▶ **PROBLEM TO SOLVE**
Repeat the records in full, exactly.

▶ **WORKING DATA**
= = = = = = =

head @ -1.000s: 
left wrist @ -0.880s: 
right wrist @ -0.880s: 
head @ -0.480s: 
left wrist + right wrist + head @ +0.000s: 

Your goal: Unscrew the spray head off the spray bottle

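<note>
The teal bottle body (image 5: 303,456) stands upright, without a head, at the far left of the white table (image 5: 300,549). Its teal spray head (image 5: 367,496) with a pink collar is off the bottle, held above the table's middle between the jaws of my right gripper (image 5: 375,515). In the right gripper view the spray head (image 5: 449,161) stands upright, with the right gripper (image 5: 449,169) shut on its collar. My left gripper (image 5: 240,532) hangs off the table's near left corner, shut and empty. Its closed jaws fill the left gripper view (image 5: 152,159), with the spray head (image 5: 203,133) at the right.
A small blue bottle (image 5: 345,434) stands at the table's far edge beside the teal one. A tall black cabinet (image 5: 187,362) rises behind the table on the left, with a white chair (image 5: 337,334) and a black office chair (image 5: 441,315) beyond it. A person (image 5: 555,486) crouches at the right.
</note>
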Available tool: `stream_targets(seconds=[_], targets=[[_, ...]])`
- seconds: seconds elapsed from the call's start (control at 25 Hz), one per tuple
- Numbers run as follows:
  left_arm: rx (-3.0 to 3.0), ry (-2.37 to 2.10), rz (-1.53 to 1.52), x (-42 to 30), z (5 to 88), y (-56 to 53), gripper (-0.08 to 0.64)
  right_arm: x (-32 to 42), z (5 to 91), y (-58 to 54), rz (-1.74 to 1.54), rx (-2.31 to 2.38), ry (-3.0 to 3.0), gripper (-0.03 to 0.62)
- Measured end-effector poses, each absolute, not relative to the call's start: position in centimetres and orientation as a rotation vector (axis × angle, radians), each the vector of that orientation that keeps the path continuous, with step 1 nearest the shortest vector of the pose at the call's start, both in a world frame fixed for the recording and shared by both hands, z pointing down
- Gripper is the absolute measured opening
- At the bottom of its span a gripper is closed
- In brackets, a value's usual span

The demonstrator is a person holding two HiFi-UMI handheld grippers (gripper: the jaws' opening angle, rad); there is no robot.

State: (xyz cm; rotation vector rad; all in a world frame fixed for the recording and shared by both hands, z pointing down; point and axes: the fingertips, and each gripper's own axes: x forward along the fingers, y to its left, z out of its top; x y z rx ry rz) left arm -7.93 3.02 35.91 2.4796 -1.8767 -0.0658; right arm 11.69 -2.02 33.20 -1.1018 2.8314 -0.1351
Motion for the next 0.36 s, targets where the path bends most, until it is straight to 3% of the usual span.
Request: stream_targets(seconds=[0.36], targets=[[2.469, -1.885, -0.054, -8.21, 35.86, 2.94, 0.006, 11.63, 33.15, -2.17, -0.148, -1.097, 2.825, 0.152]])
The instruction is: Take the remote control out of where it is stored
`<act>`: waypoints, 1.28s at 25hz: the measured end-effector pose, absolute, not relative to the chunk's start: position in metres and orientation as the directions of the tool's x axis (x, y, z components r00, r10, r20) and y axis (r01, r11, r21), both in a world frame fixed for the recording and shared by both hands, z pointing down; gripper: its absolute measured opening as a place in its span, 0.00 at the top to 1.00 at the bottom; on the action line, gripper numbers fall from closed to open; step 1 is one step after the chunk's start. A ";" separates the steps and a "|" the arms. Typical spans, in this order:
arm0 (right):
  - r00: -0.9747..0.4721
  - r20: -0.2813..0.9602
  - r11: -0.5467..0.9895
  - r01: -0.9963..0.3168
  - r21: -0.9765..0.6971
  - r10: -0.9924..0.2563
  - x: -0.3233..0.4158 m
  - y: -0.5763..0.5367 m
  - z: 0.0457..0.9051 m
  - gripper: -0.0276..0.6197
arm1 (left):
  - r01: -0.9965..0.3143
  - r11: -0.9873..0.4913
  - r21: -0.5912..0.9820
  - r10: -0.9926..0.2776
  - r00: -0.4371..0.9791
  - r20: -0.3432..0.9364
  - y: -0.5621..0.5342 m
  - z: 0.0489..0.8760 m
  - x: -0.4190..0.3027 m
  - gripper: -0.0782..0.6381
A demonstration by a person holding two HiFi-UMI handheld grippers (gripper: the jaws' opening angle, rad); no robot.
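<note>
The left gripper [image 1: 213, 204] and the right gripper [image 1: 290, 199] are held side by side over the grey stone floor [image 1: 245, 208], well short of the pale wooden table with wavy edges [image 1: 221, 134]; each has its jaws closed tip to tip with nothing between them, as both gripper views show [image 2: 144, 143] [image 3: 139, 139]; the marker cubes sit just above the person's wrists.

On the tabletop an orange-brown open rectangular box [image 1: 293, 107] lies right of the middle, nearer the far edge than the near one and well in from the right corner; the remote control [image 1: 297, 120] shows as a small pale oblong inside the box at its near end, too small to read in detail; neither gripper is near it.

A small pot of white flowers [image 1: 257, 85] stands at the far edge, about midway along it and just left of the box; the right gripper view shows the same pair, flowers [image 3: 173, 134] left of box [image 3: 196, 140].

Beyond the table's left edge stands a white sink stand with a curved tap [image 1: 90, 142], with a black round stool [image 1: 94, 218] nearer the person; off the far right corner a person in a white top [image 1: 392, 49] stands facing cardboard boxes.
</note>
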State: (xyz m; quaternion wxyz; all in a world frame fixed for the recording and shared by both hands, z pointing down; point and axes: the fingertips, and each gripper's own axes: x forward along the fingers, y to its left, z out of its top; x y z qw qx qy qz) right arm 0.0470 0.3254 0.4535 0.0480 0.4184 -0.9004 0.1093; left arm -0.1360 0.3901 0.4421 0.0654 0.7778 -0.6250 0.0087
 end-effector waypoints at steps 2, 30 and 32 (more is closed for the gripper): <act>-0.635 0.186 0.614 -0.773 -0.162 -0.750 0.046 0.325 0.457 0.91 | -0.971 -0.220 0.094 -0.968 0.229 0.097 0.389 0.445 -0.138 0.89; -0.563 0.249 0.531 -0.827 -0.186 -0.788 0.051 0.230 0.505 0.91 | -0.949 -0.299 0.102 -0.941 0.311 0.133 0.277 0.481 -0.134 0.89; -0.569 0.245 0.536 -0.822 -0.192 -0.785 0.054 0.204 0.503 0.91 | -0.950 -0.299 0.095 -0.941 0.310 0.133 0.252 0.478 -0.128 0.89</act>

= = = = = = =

▶ **WRITTEN SOLUTION**
head @ -1.000s: 
left wrist @ -0.880s: 
right wrist @ -0.880s: 
head @ -0.480s: 
left wrist + right wrist + head @ +0.000s: 

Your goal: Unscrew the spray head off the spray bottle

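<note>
The teal bottle body (image 5: 303,456) stands upright, without a head, at the far left of the white table (image 5: 300,549). Its teal spray head (image 5: 367,496) with a pink collar is off the bottle, held above the table's middle between the jaws of my right gripper (image 5: 375,515). In the right gripper view the spray head (image 5: 449,161) stands upright, with the right gripper (image 5: 449,169) shut on its collar. My left gripper (image 5: 240,532) hangs off the table's near left corner, shut and empty. Its closed jaws fill the left gripper view (image 5: 152,159), with the spray head (image 5: 203,133) at the right.
A small blue bottle (image 5: 345,434) stands at the table's far edge beside the teal one. A tall black cabinet (image 5: 187,362) rises behind the table on the left, with a white chair (image 5: 337,334) and a black office chair (image 5: 441,315) beyond it. A person (image 5: 555,486) crouches at the right.
</note>
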Available tool: `stream_targets(seconds=[_], targets=[[_, ...]])`
- seconds: seconds elapsed from the call's start (control at 25 Hz), one per tuple
- Numbers run as follows:
  left_arm: rx (-3.0 to 3.0), ry (-2.37 to 2.10), rz (-1.53 to 1.52), x (-42 to 30), z (5 to 88), y (-56 to 53), gripper (-0.08 to 0.64)
  right_arm: x (-32 to 42), z (5 to 91), y (-58 to 54), rz (-1.74 to 1.54), rx (-2.31 to 2.38), ry (-3.0 to 3.0), gripper (-0.03 to 0.62)
- Measured end-effector poses, each absolute, not relative to the call's start: position in centimetres and orientation as a rotation vector (axis × angle, radians), each the vector of that orientation that keeps the path continuous, with step 1 nearest the shortest vector of the pose at the call's start, both in a world frame fixed for the recording and shared by both hands, z pointing down
- Gripper is the absolute measured opening
- At the bottom of its span a gripper is closed
- In brackets, a value's usual span

The demonstrator is a person holding two HiFi-UMI handheld grippers (gripper: the jaws' opening angle, rad); there is no robot.

State: (xyz cm; rotation vector rad; all in a world frame fixed for the recording and shared by both hands, z pointing down; point and axes: the fingertips, and each gripper's own axes: x forward along the fingers, y to its left, z out of its top; x y z rx ry rz) left arm -7.93 3.02 35.91 2.4796 -1.8767 -0.0658; right arm 11.69 -2.02 33.20 -1.1018 2.8314 -0.1351
Motion for the next 0.36 s, targets where the path bends most, until it is straight to 3% of the usual span.
Request: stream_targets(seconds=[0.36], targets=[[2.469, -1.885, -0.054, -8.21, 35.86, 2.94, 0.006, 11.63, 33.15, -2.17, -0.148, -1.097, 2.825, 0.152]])
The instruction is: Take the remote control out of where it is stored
`<act>`: waypoints, 1.28s at 25hz: the measured end-effector pose, absolute, not relative to the chunk's start: position in metres and orientation as the directions of the tool's x axis (x, y, z components r00, r10, r20) and y axis (r01, r11, r21), both in a world frame fixed for the recording and shared by both hands, z pointing down; gripper: its absolute measured opening as a place in its span, 0.00 at the top to 1.00 at the bottom; on the action line, gripper numbers fall from closed to open; step 1 is one step after the chunk's start. A ";" separates the steps and a "|" the arms. Typical spans, in this order:
arm0 (right):
  - r00: -0.9747..0.4721
  - r20: -0.2813..0.9602
  - r11: -0.5467..0.9895
  - r01: -0.9963..0.3168
  - r21: -0.9765..0.6971
  - r10: -0.9924..0.2563
  - x: -0.3233..0.4158 m
  - y: -0.5763..0.5367 m
  - z: 0.0457..0.9051 m
  - gripper: -0.0276..0.6197
arm1 (left):
  - r01: -0.9965..0.3143
  - r11: -0.9873..0.4913
  - r21: -0.5912..0.9820
  - r10: -0.9926..0.2776
  - r00: -0.4371..0.9791
  - r20: -0.3432..0.9364
  - y: -0.5621..0.5342 m
  - z: 0.0489..0.8760 m
  - x: -0.4190..0.3027 m
  - gripper: -0.0782..0.6381
A demonstration by a person holding two HiFi-UMI handheld grippers (gripper: the jaws' opening angle, rad); no robot.
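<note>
The left gripper [image 1: 213, 204] and the right gripper [image 1: 290, 199] are held side by side over the grey stone floor [image 1: 245, 208], well short of the pale wooden table with wavy edges [image 1: 221, 134]; each has its jaws closed tip to tip with nothing between them, as both gripper views show [image 2: 144, 143] [image 3: 139, 139]; the marker cubes sit just above the person's wrists.

On the tabletop an orange-brown open rectangular box [image 1: 293, 107] lies right of the middle, nearer the far edge than the near one and well in from the right corner; the remote control [image 1: 297, 120] shows as a small pale oblong inside the box at its near end, too small to read in detail; neither gripper is near it.

A small pot of white flowers [image 1: 257, 85] stands at the far edge, about midway along it and just left of the box; the right gripper view shows the same pair, flowers [image 3: 173, 134] left of box [image 3: 196, 140].

Beyond the table's left edge stands a white sink stand with a curved tap [image 1: 90, 142], with a black round stool [image 1: 94, 218] nearer the person; off the far right corner a person in a white top [image 1: 392, 49] stands facing cardboard boxes.
</note>
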State: (xyz m; quaternion wxyz; all in a world frame fixed for the recording and shared by both hands, z pointing down; point and axes: the fingertips, and each gripper's own axes: x forward along the fingers, y to its left, z out of its top; x y z qw qx qy qz) right arm 0.0470 0.3254 0.4535 0.0480 0.4184 -0.9004 0.1093; left arm -0.1360 0.3901 0.4421 0.0654 0.7778 -0.6250 0.0087
 end-effector waypoints at steps 2, 30 and 32 (more is closed for the gripper): <act>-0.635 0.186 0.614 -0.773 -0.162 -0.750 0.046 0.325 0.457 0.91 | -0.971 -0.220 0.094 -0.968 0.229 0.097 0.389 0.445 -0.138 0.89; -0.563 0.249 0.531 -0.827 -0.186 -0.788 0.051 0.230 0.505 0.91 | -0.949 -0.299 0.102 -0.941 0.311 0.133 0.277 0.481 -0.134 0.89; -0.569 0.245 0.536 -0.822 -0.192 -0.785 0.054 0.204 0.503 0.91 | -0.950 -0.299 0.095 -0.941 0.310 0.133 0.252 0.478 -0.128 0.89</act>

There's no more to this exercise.